Se tumbó en el futón y miró al techo con la sensación de que estaba de nuevo igual que al principio. Pero se sentía con más fuerza que al llegar. Ya encontraría algo. Se duchó y se vistió por fin. Después hizo la cama, se tomó unos cereales y lavó los platos y las tazas. Ansiosa por escuchar una voz familiar, llamó a Sarah.

—Buenos días. Galería Grayson. Le atiende Mindy.

—Hola, Mindy. Soy Joanna Harrison. Me preguntaba si podría hablar con Sarah, si no está ocupada.

—Claro, voy a avisarla.

Se imaginó a su hija, encantadora, impoluta, confiada, tan distinta de ella a su edad. Incluso ahora.

—Hola, mamá —oyó cómo jadeaba al otro lado de la línea—. No te lo vas a imaginar. Papá acaba de entrar, hace unos minutos.

Abrió la boca pero no salieron palabras.

—Papá, es mamá —oyó que decía Sarah—. ¿Quieres hablar con ella?

—¿Cómo estás, Jo? —preguntó Paul un momento más tarde.

—¿Qué demonios haces ahí?

—Visito a mi hija…

—Creía que estabas buscando trabajo…

—No.
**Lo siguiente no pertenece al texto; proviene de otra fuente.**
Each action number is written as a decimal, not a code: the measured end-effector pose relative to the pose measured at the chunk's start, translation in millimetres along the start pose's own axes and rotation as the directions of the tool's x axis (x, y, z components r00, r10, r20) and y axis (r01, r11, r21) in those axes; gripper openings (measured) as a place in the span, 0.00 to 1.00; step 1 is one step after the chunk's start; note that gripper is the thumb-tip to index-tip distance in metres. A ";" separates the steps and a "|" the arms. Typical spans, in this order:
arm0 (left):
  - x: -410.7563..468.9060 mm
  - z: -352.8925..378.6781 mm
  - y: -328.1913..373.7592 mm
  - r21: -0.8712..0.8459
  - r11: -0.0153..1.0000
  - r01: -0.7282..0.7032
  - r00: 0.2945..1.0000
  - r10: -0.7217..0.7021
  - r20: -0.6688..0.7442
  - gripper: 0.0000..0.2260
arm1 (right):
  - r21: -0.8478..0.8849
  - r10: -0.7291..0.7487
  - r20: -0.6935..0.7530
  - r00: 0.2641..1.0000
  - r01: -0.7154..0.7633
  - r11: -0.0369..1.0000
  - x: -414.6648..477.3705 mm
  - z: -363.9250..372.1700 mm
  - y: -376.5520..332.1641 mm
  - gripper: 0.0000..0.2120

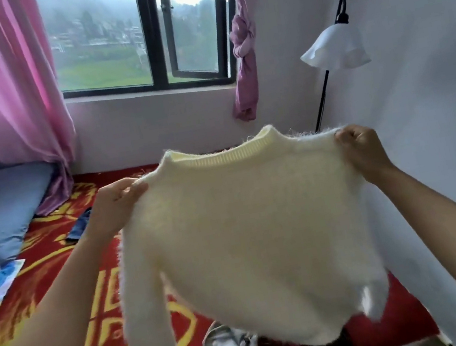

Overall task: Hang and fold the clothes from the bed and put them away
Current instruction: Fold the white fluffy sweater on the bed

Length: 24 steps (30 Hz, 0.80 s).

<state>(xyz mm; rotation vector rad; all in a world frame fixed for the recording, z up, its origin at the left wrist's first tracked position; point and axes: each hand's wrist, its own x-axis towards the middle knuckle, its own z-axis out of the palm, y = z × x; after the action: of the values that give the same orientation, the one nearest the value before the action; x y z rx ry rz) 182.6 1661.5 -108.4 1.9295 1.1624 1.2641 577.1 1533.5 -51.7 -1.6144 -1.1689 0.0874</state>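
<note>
I hold the cream sweater (249, 230) up in the air above the red bed (83, 290), my left hand (117, 200) and right hand (364, 148) each pinching a shoulder. It hangs spread, ready for folding; next I judge it needs laying flat, sleeves tucked in.

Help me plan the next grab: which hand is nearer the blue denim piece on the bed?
Left. The left hand grips one shoulder of the cream sweater, close beside the denim piece; the right hand grips the other shoulder, the sweater's whole width away.
</note>
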 end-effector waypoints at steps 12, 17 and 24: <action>-63.5 -112.8 -12.5 0.142 0.976 0.166 0.949 -0.119 -0.293 0.02 | 0.180 0.002 0.717 0.697 -0.188 0.966 -20.4 98.5 -0.8 0.12; -84.0 -153.5 -19.3 0.109 0.976 0.186 0.912 -0.130 -0.388 0.06 | 0.321 -0.026 0.779 0.627 -0.363 0.875 -33.0 135.2 -32.8 0.10; -81.1 -216.8 -55.0 0.098 0.981 0.167 0.883 -0.104 -0.457 0.18 | 0.423 -0.087 0.753 0.652 -0.378 0.824 -33.6 185.8 -88.4 0.10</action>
<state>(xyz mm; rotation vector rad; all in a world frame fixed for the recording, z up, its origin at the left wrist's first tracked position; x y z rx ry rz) -50.3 1613.7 -100.1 1.6500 1.6204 1.6444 395.8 1633.5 -75.5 -1.1306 -1.4256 1.2208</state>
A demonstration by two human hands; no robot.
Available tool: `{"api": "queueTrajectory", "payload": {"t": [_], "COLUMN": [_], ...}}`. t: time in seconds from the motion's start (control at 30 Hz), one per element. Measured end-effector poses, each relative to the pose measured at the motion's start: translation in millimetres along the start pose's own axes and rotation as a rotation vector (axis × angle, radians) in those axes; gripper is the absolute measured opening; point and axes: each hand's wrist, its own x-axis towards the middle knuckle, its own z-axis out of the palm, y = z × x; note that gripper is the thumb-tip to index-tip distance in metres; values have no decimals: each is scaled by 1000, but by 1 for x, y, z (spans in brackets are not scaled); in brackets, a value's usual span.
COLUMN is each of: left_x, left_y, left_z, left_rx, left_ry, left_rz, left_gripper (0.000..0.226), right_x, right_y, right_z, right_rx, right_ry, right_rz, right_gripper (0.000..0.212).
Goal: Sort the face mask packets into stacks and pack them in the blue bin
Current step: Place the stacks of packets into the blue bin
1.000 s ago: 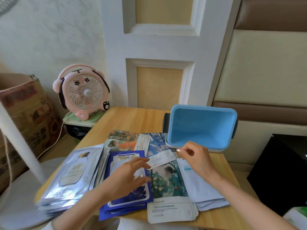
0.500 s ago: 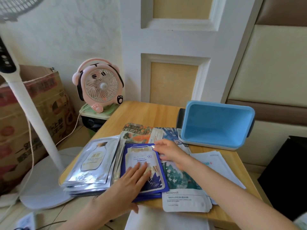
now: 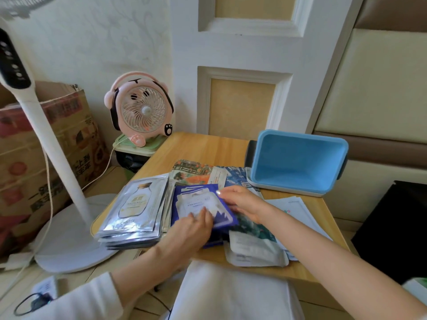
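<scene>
The left grip [image 3: 191,227] lies flat, fingers straight, pressing the dark blue packets [image 3: 198,199] onto the desk [image 3: 208,148]; the right grip [image 3: 242,204] sits at their right edge, thumb on top, though I cannot tell whether it pinches; the silver stack [image 3: 136,209] lies just left; sorting looks under way, the blue bin [image 3: 300,167] behind holding nothing; next, I'd say, this pile needs squaring before lifting.

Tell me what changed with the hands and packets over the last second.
The right hand moved left from in front of the blue bin to the dark blue packet and grips its right edge; the packet has tilted slightly. The left hand slid toward the packet's near end, resting flat on it. The silver stack and bin stayed put.
</scene>
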Motion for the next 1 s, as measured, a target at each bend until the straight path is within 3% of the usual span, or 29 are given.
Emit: {"api": "queueTrajectory", "payload": {"t": [0.1,0.2,0.27,0.4,0.53,0.6,0.73,0.87,1.0], "left_x": [7,15,20,25,14,5,-16,-18,-7], "left_y": [-14,-26,-27,-18,-20,-18,-6,-3,-1], "left_z": [-22,-37,-44,-49,-37,-23,24,47,45], "left_rx": [-260,-506,-569,-386,-115,-106,-192,-339,-502], "left_ry": [182,488,601,545,540,536,309,222,181], "left_rz": [-222,-406,-425,-395,-248,-131,34,-43,-151], "left_gripper": [27,19,20,12,49,58,63,72,59], "right_x": [-10,-19,-25,-23,-15,-12,-3,5,8], "right_y": [-7,-8,-9,-11,-7,-8,-12,-14,-26], "right_z": [-7,-15,-12,-4,-2,1,8,16,20], "right_rx": [141,350,338,252,219,263,329,325,282], "right_ry": [-36,-267,-353,-224,-129,-102,38,47,31], "right_rz": [24,70,34,58,124,135,207,197,175], "right_gripper": [52,68,67,36,12,15,21,21,40]}}
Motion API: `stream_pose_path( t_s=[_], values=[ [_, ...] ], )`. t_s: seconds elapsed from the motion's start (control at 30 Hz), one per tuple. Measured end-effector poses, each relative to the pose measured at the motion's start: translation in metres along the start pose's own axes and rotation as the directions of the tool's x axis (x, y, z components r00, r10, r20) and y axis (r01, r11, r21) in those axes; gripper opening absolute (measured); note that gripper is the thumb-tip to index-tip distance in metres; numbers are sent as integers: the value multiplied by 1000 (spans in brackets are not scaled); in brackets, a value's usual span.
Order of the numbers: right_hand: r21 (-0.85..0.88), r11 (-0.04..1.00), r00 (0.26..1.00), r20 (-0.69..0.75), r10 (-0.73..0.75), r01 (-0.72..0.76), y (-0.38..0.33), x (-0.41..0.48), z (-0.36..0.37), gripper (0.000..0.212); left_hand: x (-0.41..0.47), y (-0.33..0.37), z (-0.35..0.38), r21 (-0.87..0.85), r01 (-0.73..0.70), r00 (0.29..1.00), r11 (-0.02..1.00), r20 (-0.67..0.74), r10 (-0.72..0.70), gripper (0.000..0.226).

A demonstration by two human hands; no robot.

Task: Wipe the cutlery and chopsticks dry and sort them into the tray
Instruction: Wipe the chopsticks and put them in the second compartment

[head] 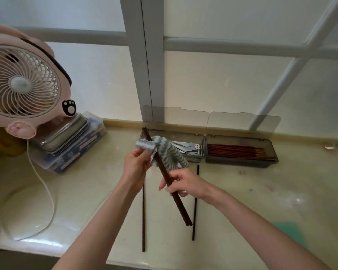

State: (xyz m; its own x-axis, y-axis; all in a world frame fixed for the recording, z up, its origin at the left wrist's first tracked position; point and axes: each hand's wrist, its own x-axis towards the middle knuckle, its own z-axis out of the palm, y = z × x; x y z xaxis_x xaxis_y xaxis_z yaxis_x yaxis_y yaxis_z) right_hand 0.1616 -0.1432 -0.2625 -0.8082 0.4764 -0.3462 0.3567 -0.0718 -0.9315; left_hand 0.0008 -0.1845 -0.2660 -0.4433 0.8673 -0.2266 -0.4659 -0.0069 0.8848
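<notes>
My right hand (185, 182) grips a pair of dark brown chopsticks (180, 207) near their middle, tilted up to the far left. My left hand (137, 164) pinches a grey and white zigzag cloth (164, 151) wrapped around the upper part of that pair. Two single dark chopsticks lie on the counter: one (143, 221) under my left forearm, another (195, 203) right of my right hand. Behind the cloth stands a clear tray (201, 151) with cutlery in it. Beside it, a second tray (271, 151) holds several brown chopsticks.
A pink desk fan (23, 84) stands at the left, its white cord (47, 191) looping over the counter. Beneath it sit stacked metal trays (66, 131) on a clear plastic box (76, 151). The trays' open lids lean against the frosted window behind.
</notes>
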Motion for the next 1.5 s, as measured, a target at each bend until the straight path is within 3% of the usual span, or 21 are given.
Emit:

Decidí seguir el consejo de Ted y tomarme unas semanas libres antes —dijo en un tono seco—. Así que cambié el BMW por una caravana y me puse a conducir por todo el país.

—No lo entiendo… ¿qué estás haciendo?

—Es sencillo. Echo de menos a mis hijos. Hace mucho tiempo que no estoy con ellos de verdad.

—Me parece un poco raro que sea justo ahora, Paul.

—No hay mejor momento que el ahora —afirmó en tono de broma, y supo por cómo lo dijo que Sarah seguía ahí—. Te paso a Sarah.

Una oleada de celos la atravesó como una corriente eléctrica. Ella llevaba años soñando con un viaje así. Los dos atravesando el país, viendo lugares bonitos como hacen los demás. Pasando unos días estupendos con sus hijos. Sólo que ahora era Paul el que iba a pasar esos días. Ella se había comprometido con Grace.

—¿Te lo puedes creer? —susurró Sarah cuando se puso de nuevo al teléfono—. Ah, y deberías ver su barba. Tiene una pinta estupenda.

Al colgar, Joanna pensó que lo que Paul estaba haciendo últimamente no le pegaba nada. En lugar de reunirse con cazatalentos y hacer entrevistas de trabajo estaba atravesando el país al volante, dejándose barba, y yendo a visitar a su hija, con la que se llevaba mal, que parecía encantada con la sorpresa. Esta vez no le preguntó a Joanna cuándo pensaba volver a casa. Ni siquiera si pensaba volver.

Se dio cuenta de que las vidas de su familia seguían su curso sin ella.